EXERCISE DESCRIPTION
For each entry, repeat the text exactly and omit any picture it holds.

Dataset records
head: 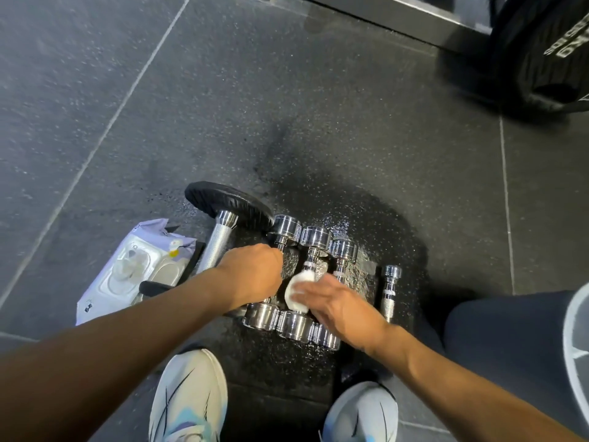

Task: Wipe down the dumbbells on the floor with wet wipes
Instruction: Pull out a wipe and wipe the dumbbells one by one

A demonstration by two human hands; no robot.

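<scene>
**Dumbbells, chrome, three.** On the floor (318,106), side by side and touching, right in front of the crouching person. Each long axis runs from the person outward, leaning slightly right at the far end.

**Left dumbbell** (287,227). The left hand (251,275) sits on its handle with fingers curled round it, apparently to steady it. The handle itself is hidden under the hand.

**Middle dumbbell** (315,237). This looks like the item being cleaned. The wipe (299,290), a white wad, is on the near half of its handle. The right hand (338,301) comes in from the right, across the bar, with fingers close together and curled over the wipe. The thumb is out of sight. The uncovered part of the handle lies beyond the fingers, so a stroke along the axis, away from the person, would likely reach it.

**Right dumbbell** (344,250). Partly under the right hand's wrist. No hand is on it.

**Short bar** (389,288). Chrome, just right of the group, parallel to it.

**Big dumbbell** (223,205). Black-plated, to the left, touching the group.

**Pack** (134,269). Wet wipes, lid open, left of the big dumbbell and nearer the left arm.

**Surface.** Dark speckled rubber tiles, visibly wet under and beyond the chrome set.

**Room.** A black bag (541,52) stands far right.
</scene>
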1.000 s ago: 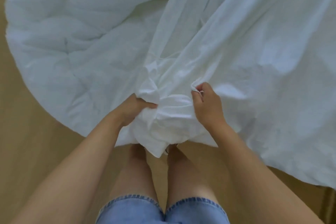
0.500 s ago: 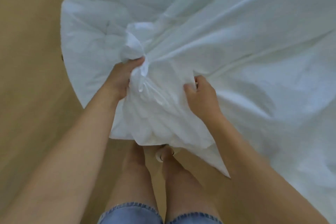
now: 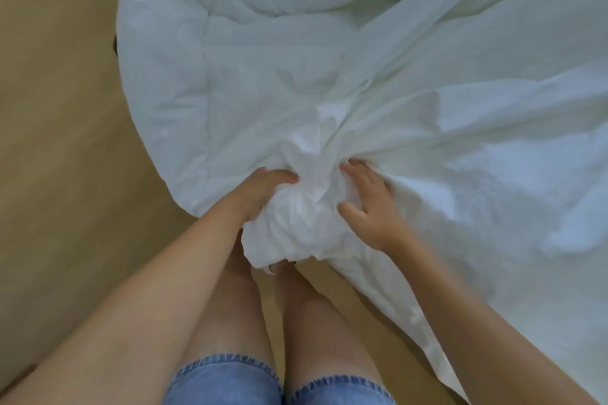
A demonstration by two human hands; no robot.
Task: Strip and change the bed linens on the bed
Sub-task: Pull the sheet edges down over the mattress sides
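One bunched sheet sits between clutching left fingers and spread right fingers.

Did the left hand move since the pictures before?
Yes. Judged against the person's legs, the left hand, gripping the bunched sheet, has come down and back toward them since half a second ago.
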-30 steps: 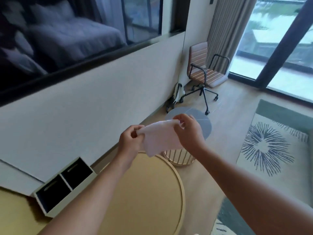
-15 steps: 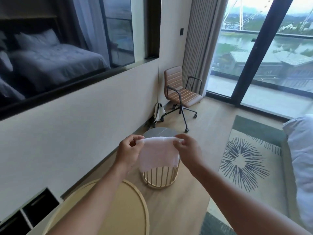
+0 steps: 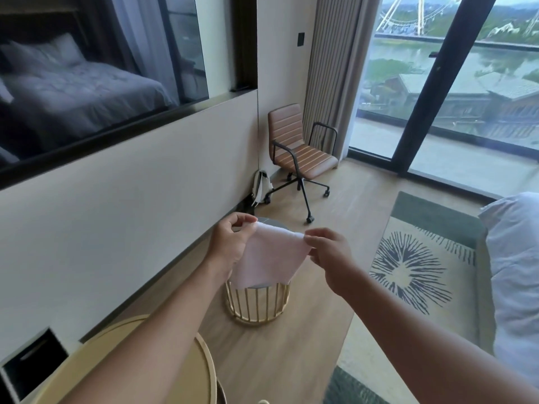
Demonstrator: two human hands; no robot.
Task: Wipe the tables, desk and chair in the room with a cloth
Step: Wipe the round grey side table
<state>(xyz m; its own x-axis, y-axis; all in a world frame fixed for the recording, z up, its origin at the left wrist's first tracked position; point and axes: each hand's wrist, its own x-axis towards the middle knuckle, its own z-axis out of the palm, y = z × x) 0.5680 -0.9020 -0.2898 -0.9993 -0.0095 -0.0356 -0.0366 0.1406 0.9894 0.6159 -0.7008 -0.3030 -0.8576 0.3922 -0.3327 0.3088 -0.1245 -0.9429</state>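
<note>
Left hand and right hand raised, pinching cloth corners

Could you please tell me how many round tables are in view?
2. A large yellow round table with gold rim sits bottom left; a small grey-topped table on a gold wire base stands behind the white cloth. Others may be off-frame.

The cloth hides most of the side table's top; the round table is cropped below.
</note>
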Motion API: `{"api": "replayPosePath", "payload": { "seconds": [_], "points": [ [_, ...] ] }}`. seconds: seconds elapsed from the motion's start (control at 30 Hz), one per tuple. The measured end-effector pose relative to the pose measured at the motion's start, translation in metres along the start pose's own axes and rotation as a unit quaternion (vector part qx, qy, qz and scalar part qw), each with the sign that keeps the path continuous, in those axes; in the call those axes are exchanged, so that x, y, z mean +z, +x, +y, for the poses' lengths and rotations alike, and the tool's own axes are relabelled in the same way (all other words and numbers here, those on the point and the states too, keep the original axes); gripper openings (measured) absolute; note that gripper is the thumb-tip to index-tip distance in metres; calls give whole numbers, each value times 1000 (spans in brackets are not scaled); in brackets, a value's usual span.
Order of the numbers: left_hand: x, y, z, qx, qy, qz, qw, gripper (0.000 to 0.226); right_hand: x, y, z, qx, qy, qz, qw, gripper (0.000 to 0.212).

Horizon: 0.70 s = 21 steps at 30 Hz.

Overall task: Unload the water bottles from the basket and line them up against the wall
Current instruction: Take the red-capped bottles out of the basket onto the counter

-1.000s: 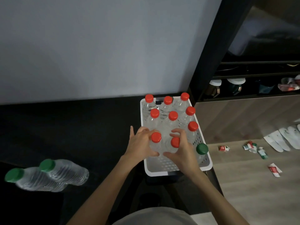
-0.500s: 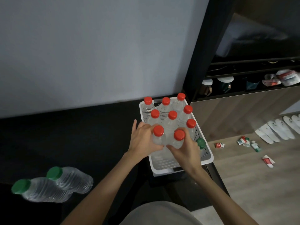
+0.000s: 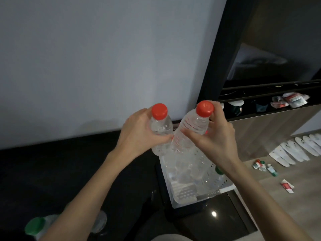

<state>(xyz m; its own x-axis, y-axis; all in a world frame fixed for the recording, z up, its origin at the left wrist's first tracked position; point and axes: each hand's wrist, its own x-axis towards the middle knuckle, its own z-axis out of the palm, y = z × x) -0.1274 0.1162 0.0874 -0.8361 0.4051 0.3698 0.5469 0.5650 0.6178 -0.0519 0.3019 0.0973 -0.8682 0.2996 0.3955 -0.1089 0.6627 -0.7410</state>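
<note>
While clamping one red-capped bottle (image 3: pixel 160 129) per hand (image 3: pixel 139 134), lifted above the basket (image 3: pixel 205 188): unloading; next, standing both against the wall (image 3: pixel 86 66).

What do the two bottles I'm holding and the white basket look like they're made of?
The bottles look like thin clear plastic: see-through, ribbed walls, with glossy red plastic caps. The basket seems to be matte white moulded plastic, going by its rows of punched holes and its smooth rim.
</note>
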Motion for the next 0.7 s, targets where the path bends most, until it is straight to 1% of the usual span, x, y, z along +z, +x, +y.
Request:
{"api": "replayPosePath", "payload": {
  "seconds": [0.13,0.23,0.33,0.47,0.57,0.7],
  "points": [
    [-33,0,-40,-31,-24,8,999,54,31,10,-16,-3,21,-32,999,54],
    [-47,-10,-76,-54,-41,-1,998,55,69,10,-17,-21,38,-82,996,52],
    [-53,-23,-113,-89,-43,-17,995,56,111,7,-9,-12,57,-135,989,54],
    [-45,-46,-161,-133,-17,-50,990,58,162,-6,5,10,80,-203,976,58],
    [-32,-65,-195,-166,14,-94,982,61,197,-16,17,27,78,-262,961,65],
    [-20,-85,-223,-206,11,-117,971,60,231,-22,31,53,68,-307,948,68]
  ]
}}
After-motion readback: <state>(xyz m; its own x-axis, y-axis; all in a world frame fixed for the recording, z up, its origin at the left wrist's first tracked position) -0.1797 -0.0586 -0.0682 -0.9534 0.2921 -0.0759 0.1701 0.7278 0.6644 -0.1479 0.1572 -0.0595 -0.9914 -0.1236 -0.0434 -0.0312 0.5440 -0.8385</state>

PROBLEM SOLUTION
head: 

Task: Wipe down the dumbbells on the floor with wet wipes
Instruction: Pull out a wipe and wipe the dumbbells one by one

A demonstration by two human hands; no robot.

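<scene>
**Dumbbells, chrome, three.** On the floor (318,106), side by side and touching, right in front of the crouching person. Each long axis runs from the person outward, leaning slightly right at the far end.

**Left dumbbell** (287,227). The left hand (251,275) sits on its handle with fingers curled round it, apparently to steady it. The handle itself is hidden under the hand.

**Middle dumbbell** (315,237). This looks like the item being cleaned. The wipe (299,290), a white wad, is on the near half of its handle. The right hand (338,301) comes in from the right, across the bar, with fingers close together and curled over the wipe. The thumb is out of sight. The uncovered part of the handle lies beyond the fingers, so a stroke along the axis, away from the person, would likely reach it.

**Right dumbbell** (344,250). Partly under the right hand's wrist. No hand is on it.

**Short bar** (389,288). Chrome, just right of the group, parallel to it.

**Big dumbbell** (223,205). Black-plated, to the left, touching the group.

**Pack** (134,269). Wet wipes, lid open, left of the big dumbbell and nearer the left arm.

**Surface.** Dark speckled rubber tiles, visibly wet under and beyond the chrome set.

**Room.** A black bag (541,52) stands far right.
</scene>
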1.000 s ago: 
0.500 s ago: 
now: 
A demonstration by two human hands; no robot.
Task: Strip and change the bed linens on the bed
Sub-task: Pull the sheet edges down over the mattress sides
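One bunched sheet sits between clutching left fingers and spread right fingers.

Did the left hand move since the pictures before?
Yes. Judged against the person's legs, the left hand, gripping the bunched sheet, has come down and back toward them since half a second ago.
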-30 steps: 
-15 steps: 
+0 steps: 
Demonstrator: two human hands; no robot.
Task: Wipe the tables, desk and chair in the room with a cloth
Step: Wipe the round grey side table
<state>(xyz m; its own x-axis, y-axis; all in a world frame fixed for the recording, z up, its origin at the left wrist's first tracked position; point and axes: each hand's wrist, its own x-axis towards the middle knuckle, its own z-axis out of the palm, y = z × x) 0.5680 -0.9020 -0.2898 -0.9993 -0.0095 -0.0356 -0.0366 0.1406 0.9894 0.6159 -0.7008 -0.3030 -0.8576 0.3922 -0.3327 0.3088 -0.1245 -0.9429</state>
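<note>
Left hand and right hand raised, pinching cloth corners

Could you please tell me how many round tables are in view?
2. A large yellow round table with gold rim sits bottom left; a small grey-topped table on a gold wire base stands behind the white cloth. Others may be off-frame.

The cloth hides most of the side table's top; the round table is cropped below.
</note>
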Motion API: `{"api": "replayPosePath", "payload": { "seconds": [_], "points": [ [_, ...] ] }}`. seconds: seconds elapsed from the motion's start (control at 30 Hz), one per tuple. The measured end-effector pose relative to the pose measured at the motion's start, translation in metres along the start pose's own axes and rotation as a unit quaternion (vector part qx, qy, qz and scalar part qw), each with the sign that keeps the path continuous, in those axes; in the call those axes are exchanged, so that x, y, z mean +z, +x, +y, for the poses' lengths and rotations alike, and the tool's own axes are relabelled in the same way (all other words and numbers here, those on the point and the states too, keep the original axes); gripper openings (measured) absolute; note that gripper is the thumb-tip to index-tip distance in metres; calls give whole numbers, each value times 1000 (spans in brackets are not scaled); in brackets, a value's usual span.
Order of the numbers: left_hand: x, y, z, qx, qy, qz, qw, gripper (0.000 to 0.226); right_hand: x, y, z, qx, qy, qz, qw, gripper (0.000 to 0.212).

Horizon: 0.70 s = 21 steps at 30 Hz.

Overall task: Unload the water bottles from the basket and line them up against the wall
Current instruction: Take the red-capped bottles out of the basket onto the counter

-1.000s: 
-0.500s: 
+0.000s: 

<state>(xyz m; its own x-axis, y-axis; all in a world frame fixed for the recording, z up, its origin at the left wrist's first tracked position; point and axes: each hand's wrist, its own x-axis towards the middle knuckle, its own z-axis out of the palm, y = z × x) -0.1274 0.1162 0.0874 -0.8361 0.4051 0.3698 0.5469 0.5650 0.6178 -0.0519 0.3019 0.0973 -0.8682 0.2996 0.3955 -0.1089 0.6627 -0.7410</state>
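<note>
While clamping one red-capped bottle (image 3: pixel 160 129) per hand (image 3: pixel 139 134), lifted above the basket (image 3: pixel 205 188): unloading; next, standing both against the wall (image 3: pixel 86 66).

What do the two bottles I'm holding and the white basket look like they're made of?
The bottles look like thin clear plastic: see-through, ribbed walls, with glossy red plastic caps. The basket seems to be matte white moulded plastic, going by its rows of punched holes and its smooth rim.
</note>
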Motion for the next 0.7 s, targets where the path bends most, until it is straight to 1% of the usual span, x, y, z along +z, +x, +y.
Request:
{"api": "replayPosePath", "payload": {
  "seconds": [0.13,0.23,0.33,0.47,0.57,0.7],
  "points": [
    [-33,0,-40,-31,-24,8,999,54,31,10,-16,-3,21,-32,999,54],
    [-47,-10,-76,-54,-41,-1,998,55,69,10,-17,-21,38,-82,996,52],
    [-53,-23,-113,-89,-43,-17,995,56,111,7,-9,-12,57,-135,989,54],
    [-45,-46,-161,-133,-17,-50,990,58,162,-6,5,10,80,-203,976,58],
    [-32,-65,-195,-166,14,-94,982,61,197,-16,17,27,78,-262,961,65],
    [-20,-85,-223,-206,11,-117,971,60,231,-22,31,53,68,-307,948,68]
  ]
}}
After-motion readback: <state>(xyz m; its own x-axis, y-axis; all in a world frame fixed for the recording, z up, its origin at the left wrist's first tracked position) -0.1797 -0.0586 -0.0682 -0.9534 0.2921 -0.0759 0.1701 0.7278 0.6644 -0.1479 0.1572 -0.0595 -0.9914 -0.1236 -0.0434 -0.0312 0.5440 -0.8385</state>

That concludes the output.